**Stored items from a collection:**
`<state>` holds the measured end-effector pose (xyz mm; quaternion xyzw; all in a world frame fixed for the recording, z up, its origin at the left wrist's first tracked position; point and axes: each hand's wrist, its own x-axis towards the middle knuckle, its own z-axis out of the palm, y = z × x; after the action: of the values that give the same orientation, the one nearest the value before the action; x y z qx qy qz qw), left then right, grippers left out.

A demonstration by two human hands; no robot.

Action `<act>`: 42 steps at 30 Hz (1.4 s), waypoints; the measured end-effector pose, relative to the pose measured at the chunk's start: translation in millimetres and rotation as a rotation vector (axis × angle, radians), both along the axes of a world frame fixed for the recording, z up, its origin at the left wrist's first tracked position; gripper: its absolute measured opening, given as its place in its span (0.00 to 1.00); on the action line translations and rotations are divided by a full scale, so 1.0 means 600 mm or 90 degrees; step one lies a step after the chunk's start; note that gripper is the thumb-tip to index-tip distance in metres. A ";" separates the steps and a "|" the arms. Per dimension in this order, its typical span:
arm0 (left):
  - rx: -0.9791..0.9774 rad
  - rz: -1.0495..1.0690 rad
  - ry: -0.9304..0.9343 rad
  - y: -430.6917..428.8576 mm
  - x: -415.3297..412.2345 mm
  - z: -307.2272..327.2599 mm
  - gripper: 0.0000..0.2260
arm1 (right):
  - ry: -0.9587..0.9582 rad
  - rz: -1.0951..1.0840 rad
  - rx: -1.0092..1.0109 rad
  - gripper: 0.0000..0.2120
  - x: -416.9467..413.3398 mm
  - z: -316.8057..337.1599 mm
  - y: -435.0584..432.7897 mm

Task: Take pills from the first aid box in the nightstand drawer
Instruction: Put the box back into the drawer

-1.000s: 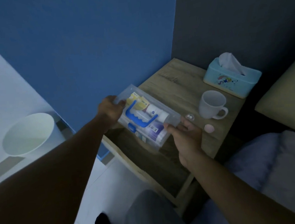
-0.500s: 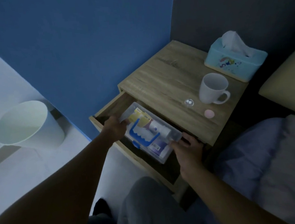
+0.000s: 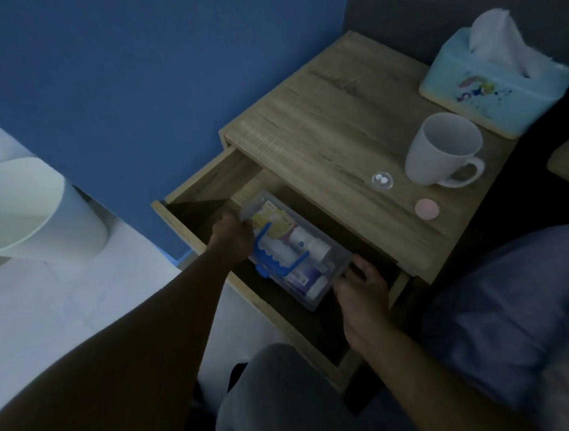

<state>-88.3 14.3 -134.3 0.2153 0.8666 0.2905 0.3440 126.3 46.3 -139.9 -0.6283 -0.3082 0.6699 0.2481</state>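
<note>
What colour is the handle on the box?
Blue. The handle on the clear first aid box shows in the head view.

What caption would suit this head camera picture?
Both hands, left and right, hold a clear first aid box inside the open nightstand drawer.

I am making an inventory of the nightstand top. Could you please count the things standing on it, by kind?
Tissue box: 1
White mug: 1
Small clear cap holding two white pills: 1
Pink round disc: 1
Total: 4
</note>
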 end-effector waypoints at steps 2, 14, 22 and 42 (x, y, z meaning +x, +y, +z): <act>-0.008 -0.020 0.022 0.005 0.003 -0.003 0.15 | 0.028 0.016 -0.013 0.30 0.004 -0.007 0.002; 0.111 -0.005 0.032 -0.017 0.037 0.015 0.27 | -0.134 0.300 0.215 0.32 0.023 0.026 -0.007; 0.253 -0.008 0.054 -0.090 0.069 0.024 0.13 | -0.348 0.514 0.608 0.28 0.100 0.095 0.035; 0.247 0.163 0.146 -0.130 0.152 -0.049 0.44 | -0.631 0.768 0.667 0.28 0.128 0.047 0.103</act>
<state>2.7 -63.6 -163.5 0.1975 0.8481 0.4662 0.1560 202.8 108.0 -111.8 -0.3847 -0.9142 0.1174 -0.0493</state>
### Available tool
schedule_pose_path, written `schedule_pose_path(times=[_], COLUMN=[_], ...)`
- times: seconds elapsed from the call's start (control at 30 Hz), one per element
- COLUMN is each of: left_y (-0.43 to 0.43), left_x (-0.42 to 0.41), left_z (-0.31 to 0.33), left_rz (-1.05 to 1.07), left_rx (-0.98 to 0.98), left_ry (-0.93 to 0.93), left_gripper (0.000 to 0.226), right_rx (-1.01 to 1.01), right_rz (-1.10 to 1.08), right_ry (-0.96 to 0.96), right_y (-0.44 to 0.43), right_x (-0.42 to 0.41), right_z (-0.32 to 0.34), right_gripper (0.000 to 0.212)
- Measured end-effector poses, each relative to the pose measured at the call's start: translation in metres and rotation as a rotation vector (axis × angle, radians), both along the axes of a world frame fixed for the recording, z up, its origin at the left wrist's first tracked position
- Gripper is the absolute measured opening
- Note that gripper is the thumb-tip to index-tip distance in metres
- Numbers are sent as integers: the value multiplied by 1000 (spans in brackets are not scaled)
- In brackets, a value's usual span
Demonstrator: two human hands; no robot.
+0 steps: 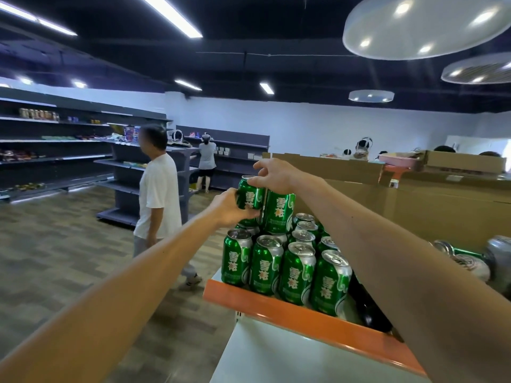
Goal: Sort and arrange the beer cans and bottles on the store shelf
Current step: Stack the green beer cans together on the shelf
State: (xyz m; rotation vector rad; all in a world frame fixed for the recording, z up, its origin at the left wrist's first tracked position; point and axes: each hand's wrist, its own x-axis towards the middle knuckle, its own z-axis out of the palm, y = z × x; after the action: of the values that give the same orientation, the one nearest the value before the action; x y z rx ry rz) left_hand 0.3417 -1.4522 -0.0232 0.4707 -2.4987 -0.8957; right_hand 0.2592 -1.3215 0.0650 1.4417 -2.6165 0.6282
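Observation:
Several green beer cans point(293, 269) stand in rows on a shelf with an orange front edge point(304, 313). Two more green cans stand on top of the back rows as a second layer. My left hand point(229, 208) grips the left upper can point(249, 199) around its side. My right hand point(272, 172) pinches the top rim of that same can from above. The right upper can point(279, 214) stands beside it, touching it. A dark bottle point(367, 305) lies on the shelf behind the front row, partly hidden by my right forearm.
Silver and green cans point(470, 258) lie on their sides at the right. Cardboard boxes point(414, 197) rise behind the shelf. A person in a white shirt point(159, 194) walks on the left aisle. Dark store shelves point(55, 150) line the far left.

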Motion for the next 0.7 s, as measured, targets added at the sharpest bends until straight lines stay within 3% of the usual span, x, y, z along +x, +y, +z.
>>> schedule_pose_path(times=[0.07,0.2,0.43,0.7], left_y=[0,11,68,178], left_x=[4,15,7,-8], left_z=[9,27,50,58], left_rz=[14,80,62,-157], left_rx=[-14,-56,-337,-511], left_ry=[-38,14,295,104], left_gripper=[46,94,71,63], right_rx=[-20,-12,-33,107], right_rz=[-19,-78,-230,-396], right_ry=[18,61,124,107], right_y=[6,28,80,192], right_x=[0,-1,-3,4], right_z=[2,9,-3,-9], right_gripper=[63,56,60,47])
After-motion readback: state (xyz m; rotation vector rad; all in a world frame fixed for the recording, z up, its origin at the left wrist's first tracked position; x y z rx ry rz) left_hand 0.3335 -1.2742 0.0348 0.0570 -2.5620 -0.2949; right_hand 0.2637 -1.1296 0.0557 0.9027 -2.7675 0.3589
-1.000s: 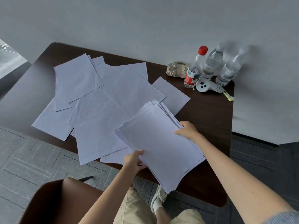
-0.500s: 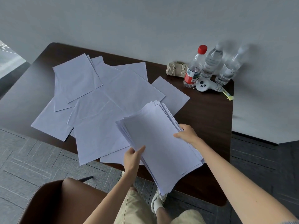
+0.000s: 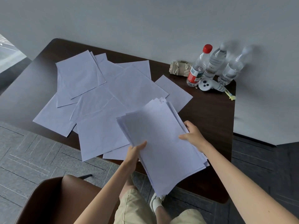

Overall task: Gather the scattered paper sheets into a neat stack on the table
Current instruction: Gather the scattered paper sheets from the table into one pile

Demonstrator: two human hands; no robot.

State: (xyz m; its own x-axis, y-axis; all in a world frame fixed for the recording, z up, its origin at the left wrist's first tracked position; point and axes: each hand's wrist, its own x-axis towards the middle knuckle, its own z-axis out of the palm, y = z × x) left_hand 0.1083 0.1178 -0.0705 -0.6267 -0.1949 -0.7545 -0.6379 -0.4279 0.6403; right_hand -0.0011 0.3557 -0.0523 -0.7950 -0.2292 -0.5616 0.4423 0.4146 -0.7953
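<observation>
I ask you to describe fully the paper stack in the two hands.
The paper stack is a thick bundle of plain white sheets, edges fanned at its right side and far end. It slants over the near right part of the dark table, its near end past the table's front edge. The left hand pinches its left edge; the right hand holds its right edge.
</observation>
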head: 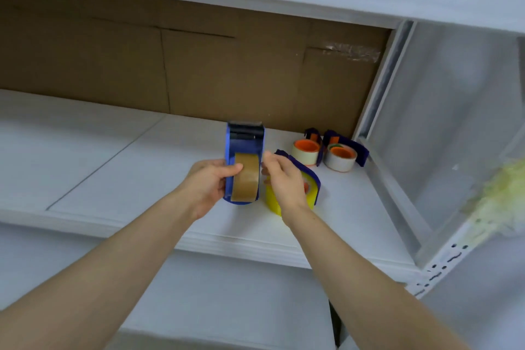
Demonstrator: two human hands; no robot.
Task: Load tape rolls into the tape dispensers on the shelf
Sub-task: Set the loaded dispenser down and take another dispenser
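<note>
A blue tape dispenser with a brown tape roll seated in it is held just above the white shelf. My left hand grips its left side, thumb lying across the brown roll. My right hand has curled fingers at the dispenser's right edge, touching the roll's side. Behind my right hand lies another blue dispenser with a yellow roll. Two more dispensers with white rolls on orange cores, one and the other, sit in the back right corner.
A cardboard sheet lines the back of the shelf. A grey metal upright and a translucent side panel close the right end. Another shelf board runs overhead. Pale yellow fluff shows at the far right.
</note>
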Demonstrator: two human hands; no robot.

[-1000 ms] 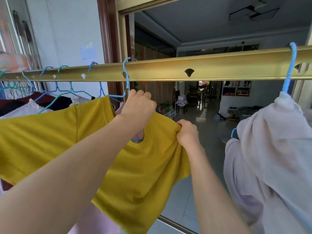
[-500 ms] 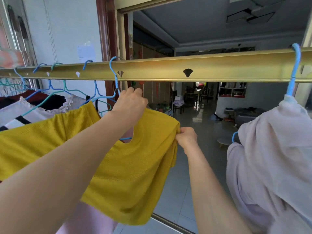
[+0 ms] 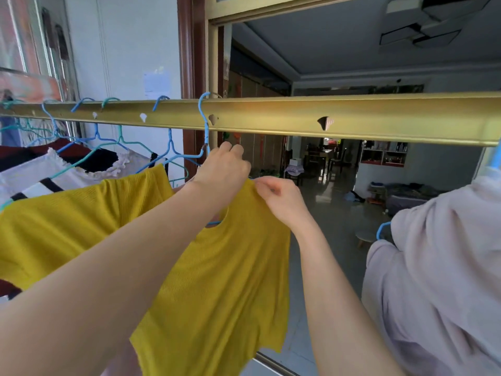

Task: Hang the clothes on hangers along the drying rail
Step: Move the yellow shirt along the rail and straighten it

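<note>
Right of a white frilled garment [image 3: 32, 172], the yellow top [image 3: 222, 280] hangs on a blue hanger [image 3: 206, 134] hooked over the gold rail [image 3: 379, 118]. The left hand [image 3: 221, 169] grips the hanger's neck, and the right hand [image 3: 282, 199] pinches the top's shoulder. This looks like straightening. The next move is probably to seat that shoulder on the hanger and release.

Daylight is pouring in from nine o'clock, glinting on the long gold metal drying rail [image 3: 379, 116]; the grey-ceilinged room [image 3: 325, 50] at one o'clock is lying dim.
</note>
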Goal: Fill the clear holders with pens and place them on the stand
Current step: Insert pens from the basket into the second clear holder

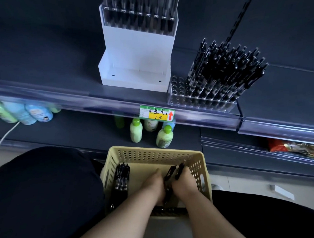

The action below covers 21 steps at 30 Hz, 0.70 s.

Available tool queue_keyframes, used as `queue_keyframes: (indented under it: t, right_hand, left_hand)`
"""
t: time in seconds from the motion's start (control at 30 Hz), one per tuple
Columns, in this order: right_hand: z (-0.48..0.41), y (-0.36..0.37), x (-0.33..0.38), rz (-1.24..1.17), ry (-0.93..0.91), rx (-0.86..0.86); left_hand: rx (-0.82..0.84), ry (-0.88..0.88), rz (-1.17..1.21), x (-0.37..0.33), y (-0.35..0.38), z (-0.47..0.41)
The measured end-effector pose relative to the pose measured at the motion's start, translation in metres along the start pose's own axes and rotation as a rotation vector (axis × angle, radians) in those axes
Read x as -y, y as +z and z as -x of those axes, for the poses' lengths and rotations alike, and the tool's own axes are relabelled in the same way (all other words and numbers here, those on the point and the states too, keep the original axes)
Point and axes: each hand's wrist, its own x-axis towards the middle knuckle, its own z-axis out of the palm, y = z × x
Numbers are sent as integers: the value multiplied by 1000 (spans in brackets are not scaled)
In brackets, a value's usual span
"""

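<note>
Both hands down in the basket [154, 153]. Right hand [185, 182] fingers clenched round a bunch of black pens [173, 172]; left hand [152, 185] fingers curled onto the same bunch. Loose pens [122, 178] lie left of the fingers. Clear holder [177, 95], part filled, sits on the shelf [43, 82] beyond the fingers, beside the white stand [137, 53].

A shop: dark shelves [43, 84] edged with clear price rails, a handwritten price tag [157, 113] (yellow, red arrow), lotion bottles [136, 130] and pens [227, 69] on display.
</note>
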Motion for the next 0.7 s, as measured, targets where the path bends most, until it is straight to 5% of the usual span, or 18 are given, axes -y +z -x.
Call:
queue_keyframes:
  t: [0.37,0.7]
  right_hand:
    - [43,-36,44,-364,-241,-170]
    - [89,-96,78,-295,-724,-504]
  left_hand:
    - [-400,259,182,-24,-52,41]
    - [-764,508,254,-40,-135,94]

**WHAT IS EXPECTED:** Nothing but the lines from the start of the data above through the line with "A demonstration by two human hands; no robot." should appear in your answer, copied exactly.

**SOLUTION TO THIS PROBLEM:**
`<state>` holds the measured end-effector pose (xyz mm; quaternion xyzw; all in a world frame fixed for the recording, z up, its origin at the left wrist's first tracked position; point and axes: each hand's wrist, its own x-axis towards the middle knuckle, its own z-axis out of the palm, y = z × x; after the action: of the values that give the same orientation, the one nearest the value before the action; x y z qx qy qz qw), left then right, grippers left out.

A demonstration by two human hands; no robot.

No more output is required for this exercise.